**What to do:** The records below need to be copied in full. Match them exactly.

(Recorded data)

◇ ◇ ◇ ◇ ◇ ◇ ◇

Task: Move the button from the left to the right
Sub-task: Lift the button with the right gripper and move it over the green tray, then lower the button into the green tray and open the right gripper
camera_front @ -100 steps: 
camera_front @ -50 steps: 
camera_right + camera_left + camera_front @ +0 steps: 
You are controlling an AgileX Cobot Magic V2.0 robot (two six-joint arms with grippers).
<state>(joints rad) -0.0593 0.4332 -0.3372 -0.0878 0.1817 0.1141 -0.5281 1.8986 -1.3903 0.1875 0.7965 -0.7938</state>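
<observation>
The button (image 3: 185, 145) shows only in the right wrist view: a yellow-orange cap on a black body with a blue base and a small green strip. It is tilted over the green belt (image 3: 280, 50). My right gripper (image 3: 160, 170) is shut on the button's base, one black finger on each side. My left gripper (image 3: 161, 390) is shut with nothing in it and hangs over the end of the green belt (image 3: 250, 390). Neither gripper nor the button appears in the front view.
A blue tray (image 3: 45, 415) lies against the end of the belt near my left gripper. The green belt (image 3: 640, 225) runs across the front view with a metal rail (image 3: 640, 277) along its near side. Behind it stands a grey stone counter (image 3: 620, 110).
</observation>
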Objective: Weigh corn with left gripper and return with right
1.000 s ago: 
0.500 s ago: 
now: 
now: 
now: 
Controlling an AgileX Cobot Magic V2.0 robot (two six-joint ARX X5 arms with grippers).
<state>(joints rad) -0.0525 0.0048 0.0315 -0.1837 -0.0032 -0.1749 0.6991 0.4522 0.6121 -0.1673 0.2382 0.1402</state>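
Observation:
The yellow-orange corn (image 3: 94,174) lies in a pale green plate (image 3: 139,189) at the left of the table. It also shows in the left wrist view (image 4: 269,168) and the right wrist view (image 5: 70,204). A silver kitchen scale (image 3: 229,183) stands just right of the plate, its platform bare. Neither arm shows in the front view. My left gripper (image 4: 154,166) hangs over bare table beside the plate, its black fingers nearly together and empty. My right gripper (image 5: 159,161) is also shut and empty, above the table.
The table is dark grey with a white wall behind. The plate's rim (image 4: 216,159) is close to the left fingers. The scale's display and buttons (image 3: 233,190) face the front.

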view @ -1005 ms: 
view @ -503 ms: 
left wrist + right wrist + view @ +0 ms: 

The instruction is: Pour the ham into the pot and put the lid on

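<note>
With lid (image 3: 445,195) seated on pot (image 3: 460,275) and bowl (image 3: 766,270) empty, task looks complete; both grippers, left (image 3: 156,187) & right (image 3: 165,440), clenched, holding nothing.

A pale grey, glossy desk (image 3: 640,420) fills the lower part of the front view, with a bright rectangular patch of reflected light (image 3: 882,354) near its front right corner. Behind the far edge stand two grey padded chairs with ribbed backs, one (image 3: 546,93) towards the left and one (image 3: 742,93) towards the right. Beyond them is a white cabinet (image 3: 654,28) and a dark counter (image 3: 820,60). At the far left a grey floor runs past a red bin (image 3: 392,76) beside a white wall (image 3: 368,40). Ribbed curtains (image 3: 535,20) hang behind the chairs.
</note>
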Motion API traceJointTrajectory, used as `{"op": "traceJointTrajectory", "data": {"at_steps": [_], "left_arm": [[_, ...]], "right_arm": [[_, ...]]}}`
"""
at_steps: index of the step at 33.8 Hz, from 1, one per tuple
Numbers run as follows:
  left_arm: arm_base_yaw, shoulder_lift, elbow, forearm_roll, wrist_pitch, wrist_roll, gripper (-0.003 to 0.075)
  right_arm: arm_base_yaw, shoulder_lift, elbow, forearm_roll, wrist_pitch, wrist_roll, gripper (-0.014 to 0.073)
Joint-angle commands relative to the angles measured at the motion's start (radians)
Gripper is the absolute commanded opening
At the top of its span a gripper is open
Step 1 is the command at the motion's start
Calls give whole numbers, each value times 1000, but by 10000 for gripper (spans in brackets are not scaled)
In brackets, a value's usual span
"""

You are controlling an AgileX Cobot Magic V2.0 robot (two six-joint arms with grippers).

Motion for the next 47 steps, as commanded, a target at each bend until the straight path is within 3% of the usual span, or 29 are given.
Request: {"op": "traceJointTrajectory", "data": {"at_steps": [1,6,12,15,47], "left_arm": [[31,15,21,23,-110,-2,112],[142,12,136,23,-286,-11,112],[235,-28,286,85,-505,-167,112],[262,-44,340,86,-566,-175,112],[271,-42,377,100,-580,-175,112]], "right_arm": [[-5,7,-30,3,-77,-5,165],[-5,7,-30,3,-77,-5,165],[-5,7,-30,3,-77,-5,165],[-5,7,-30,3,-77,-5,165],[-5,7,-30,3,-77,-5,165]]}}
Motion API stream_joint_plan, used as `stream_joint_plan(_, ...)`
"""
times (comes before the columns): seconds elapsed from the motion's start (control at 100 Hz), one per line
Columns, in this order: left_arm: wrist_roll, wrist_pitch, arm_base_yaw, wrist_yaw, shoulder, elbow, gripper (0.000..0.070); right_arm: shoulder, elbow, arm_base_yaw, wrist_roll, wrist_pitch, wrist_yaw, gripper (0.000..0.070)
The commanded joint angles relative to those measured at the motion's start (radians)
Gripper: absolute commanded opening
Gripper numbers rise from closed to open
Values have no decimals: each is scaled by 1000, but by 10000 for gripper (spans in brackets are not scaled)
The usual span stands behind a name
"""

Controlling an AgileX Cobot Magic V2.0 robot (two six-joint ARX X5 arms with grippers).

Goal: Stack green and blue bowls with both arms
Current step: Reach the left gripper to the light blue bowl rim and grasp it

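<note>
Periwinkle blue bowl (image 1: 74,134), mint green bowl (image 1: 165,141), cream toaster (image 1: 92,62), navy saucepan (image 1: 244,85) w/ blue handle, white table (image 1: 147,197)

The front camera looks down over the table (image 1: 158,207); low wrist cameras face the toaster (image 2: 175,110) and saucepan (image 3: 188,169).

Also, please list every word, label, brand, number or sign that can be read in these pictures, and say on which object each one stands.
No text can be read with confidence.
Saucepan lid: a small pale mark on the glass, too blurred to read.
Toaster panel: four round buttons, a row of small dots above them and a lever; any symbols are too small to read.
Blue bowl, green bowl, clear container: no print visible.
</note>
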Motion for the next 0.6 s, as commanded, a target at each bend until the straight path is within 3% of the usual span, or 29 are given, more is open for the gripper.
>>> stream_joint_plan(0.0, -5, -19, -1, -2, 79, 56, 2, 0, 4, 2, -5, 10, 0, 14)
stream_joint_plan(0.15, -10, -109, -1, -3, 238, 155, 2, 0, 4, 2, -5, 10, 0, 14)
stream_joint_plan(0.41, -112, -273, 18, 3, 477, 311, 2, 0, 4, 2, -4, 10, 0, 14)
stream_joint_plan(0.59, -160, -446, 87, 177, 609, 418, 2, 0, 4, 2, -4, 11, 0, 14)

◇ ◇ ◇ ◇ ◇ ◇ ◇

**Exercise result:**
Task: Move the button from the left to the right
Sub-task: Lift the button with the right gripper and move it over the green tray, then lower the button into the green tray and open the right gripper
camera_front @ -100 steps: 
camera_front @ -50 steps: 
camera_right + camera_left + camera_front @ +0 steps: 
You are controlling an AgileX Cobot Magic V2.0 robot (two six-joint arms with grippers).
<state>(joints rad) -0.0593 0.4332 -0.3372 -0.0878 0.1817 0.1141 -0.5281 1.8986 -1.3903 0.1875 0.7965 -0.7938</state>
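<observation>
The button (image 3: 185, 145) shows only in the right wrist view: a yellow-orange cap on a black body with a blue base and a small green strip. It is tilted over the green belt (image 3: 280, 50). My right gripper (image 3: 160, 170) is shut on the button's base, one black finger on each side. My left gripper (image 3: 161, 390) is shut with nothing in it and hangs over the end of the green belt (image 3: 250, 390). Neither gripper nor the button appears in the front view.
A blue tray (image 3: 45, 415) lies against the end of the belt near my left gripper. The green belt (image 3: 640, 225) runs across the front view with a metal rail (image 3: 640, 277) along its near side. Behind it stands a grey stone counter (image 3: 620, 110).
</observation>
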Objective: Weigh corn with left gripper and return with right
1.000 s ago: 
0.500 s ago: 
now: 
now: 
now: 
Controlling an AgileX Cobot Magic V2.0 robot (two six-joint ARX X5 arms with grippers).
<state>(joints rad) -0.0525 0.0048 0.0315 -0.1837 -0.0032 -0.1749 0.6991 0.4522 0.6121 -0.1673 0.2382 0.1402</state>
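Observation:
The yellow-orange corn (image 3: 94,174) lies in a pale green plate (image 3: 139,189) at the left of the table. It also shows in the left wrist view (image 4: 269,168) and the right wrist view (image 5: 70,204). A silver kitchen scale (image 3: 229,183) stands just right of the plate, its platform bare. Neither arm shows in the front view. My left gripper (image 4: 154,166) hangs over bare table beside the plate, its black fingers nearly together and empty. My right gripper (image 5: 159,161) is also shut and empty, above the table.
The table is dark grey with a white wall behind. The plate's rim (image 4: 216,159) is close to the left fingers. The scale's display and buttons (image 3: 233,190) face the front.
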
view @ -1005 ms: 
view @ -503 ms: 
left wrist + right wrist + view @ +0 ms: 

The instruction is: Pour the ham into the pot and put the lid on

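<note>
With lid (image 3: 445,195) seated on pot (image 3: 460,275) and bowl (image 3: 766,270) empty, task looks complete; both grippers, left (image 3: 156,187) & right (image 3: 165,440), clenched, holding nothing.

A pale grey, glossy desk (image 3: 640,420) fills the lower part of the front view, with a bright rectangular patch of reflected light (image 3: 882,354) near its front right corner. Behind the far edge stand two grey padded chairs with ribbed backs, one (image 3: 546,93) towards the left and one (image 3: 742,93) towards the right. Beyond them is a white cabinet (image 3: 654,28) and a dark counter (image 3: 820,60). At the far left a grey floor runs past a red bin (image 3: 392,76) beside a white wall (image 3: 368,40). Ribbed curtains (image 3: 535,20) hang behind the chairs.
</note>
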Motion API traceJointTrajectory, used as `{"op": "traceJointTrajectory", "data": {"at_steps": [_], "left_arm": [[_, ...]], "right_arm": [[_, ...]]}}`
"""
at_steps: index of the step at 33.8 Hz, from 1, one per tuple
Numbers run as follows:
  left_arm: arm_base_yaw, shoulder_lift, elbow, forearm_roll, wrist_pitch, wrist_roll, gripper (-0.003 to 0.075)
  right_arm: arm_base_yaw, shoulder_lift, elbow, forearm_roll, wrist_pitch, wrist_roll, gripper (-0.014 to 0.073)
Joint-angle commands relative to the angles measured at the motion's start (radians)
Gripper is the absolute commanded opening
At the top of its span a gripper is open
Step 1 is the command at the motion's start
Calls give whole numbers, each value times 1000, but by 10000 for gripper (spans in brackets are not scaled)
In brackets, a value's usual span
"""

You are controlling an AgileX Cobot Magic V2.0 robot (two six-joint arms with grippers).

Motion for the next 47 steps, as commanded, a target at each bend until the straight path is within 3% of the usual span, or 29 are given.
Request: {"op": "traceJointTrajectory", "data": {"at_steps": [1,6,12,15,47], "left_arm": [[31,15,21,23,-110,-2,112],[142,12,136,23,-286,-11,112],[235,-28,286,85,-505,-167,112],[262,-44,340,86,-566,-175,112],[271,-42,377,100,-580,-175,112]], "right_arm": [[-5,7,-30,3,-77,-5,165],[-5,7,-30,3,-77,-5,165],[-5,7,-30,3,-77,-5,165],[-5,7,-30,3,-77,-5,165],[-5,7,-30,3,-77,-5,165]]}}
Motion API stream_joint_plan, used as `stream_joint_plan(_, ...)`
"""
times (comes before the columns): seconds elapsed from the motion's start (control at 100 Hz), one per line
Columns, in this order: left_arm: wrist_roll, wrist_pitch, arm_base_yaw, wrist_yaw, shoulder, elbow, gripper (0.000..0.070); right_arm: shoulder, elbow, arm_base_yaw, wrist_roll, wrist_pitch, wrist_yaw, gripper (0.000..0.070)
The commanded joint angles relative to those measured at the motion's start (radians)
Gripper: absolute commanded opening
Gripper numbers rise from closed to open
Values have no decimals: each is scaled by 1000, but by 10000 for gripper (spans in brackets are not scaled)
The usual span stands behind a name
"""

Controlling an AgileX Cobot Magic V2.0 robot (two six-joint ARX X5 arms with grippers).

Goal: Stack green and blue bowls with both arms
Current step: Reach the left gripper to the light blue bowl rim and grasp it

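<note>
Periwinkle blue bowl (image 1: 74,134), mint green bowl (image 1: 165,141), cream toaster (image 1: 92,62), navy saucepan (image 1: 244,85) w/ blue handle, white table (image 1: 147,197)

The front camera looks down over the table (image 1: 158,207); low wrist cameras face the toaster (image 2: 175,110) and saucepan (image 3: 188,169).

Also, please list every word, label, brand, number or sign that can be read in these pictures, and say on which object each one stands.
No text can be read with confidence.
Saucepan lid: a small pale mark on the glass, too blurred to read.
Toaster panel: four round buttons, a row of small dots above them and a lever; any symbols are too small to read.
Blue bowl, green bowl, clear container: no print visible.
</note>
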Motion for the next 0.6 s, as commanded, a target at each bend until the straight path is within 3% of the usual span, or 29 are given, more is open for the gripper.
>>> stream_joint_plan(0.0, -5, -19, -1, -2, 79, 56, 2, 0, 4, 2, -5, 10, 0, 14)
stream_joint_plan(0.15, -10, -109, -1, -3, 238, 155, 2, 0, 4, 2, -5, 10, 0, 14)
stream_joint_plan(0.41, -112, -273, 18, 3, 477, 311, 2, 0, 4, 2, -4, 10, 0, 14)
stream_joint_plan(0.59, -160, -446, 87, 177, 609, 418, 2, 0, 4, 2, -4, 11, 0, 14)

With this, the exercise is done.